By Mark Bauer
People who live in countries with proportional representation tend to report being happier than those who don’t.
We noticed a trend when reviewing a ranking of the world’s happiest countries: The top seven all have proportional representation, including Finland, Denmark, Switzerland, Iceland, the Netherlands, Norway and Sweden. Finland tops the list with a rating of 7.842. The United States appears at number 19 with a happiness rating of 6.95. Afghanistan is last with a rating of 2.567.
Now, correlation does not equal causation. It’s entirely possible that relationship is spurious. But if you dive into the details it might not seem like such a stretch. First, consider the criteria used to measure happiness. Countries are ranked based on how respondents rate their social support, freedom to make their own life choices, generosity among the residents, and perception of corruption.
Given that proportional representation gives people more self-determination in how they are governed, is it any wonder that people with proportional representation would rate higher satisfaction in those categories, particularly the freedom to make their own life choices?
Electoral systems like proportional representation and ranked choice voting also tend to help alleviate the stranglehold that two-party systems have on the democratic process.

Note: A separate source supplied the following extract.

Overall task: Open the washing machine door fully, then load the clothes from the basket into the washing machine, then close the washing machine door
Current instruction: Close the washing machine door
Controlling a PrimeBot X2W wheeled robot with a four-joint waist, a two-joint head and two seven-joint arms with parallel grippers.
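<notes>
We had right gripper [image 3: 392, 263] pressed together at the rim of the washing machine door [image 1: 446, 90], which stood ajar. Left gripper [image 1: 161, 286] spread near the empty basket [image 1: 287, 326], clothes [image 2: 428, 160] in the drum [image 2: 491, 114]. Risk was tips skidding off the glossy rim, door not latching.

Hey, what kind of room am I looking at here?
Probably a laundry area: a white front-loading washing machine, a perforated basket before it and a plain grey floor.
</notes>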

When every election seems to amount to an existential crisis, we’ll resort to all kinds of tribalistic nastiness to secure victory for our team. All the while, there’s no shortage of cable news punditry to keep us abreast of the latest indignities perpetuated by our political rivals. It’s hard not to feel cynical and hopeless in such a doom loop.
Contrast that to ranked choice voting and proportional representation, where election campaigns tend more toward identifying common good solutions. And if what’s good for you in one part of the country isn’t good for someone else in another part of the country, then those neighbors can elect a representative most aligned with their values.
There’s a lot more that goes into finding your happiness. But we believe that electoral reforms could actually move the needle quite a bit in helping us realize that. And as much momentum as the United States is experiencing with the case of ranked choice voting, it’s clear America hasn’t given up on its pursuit of that happiness.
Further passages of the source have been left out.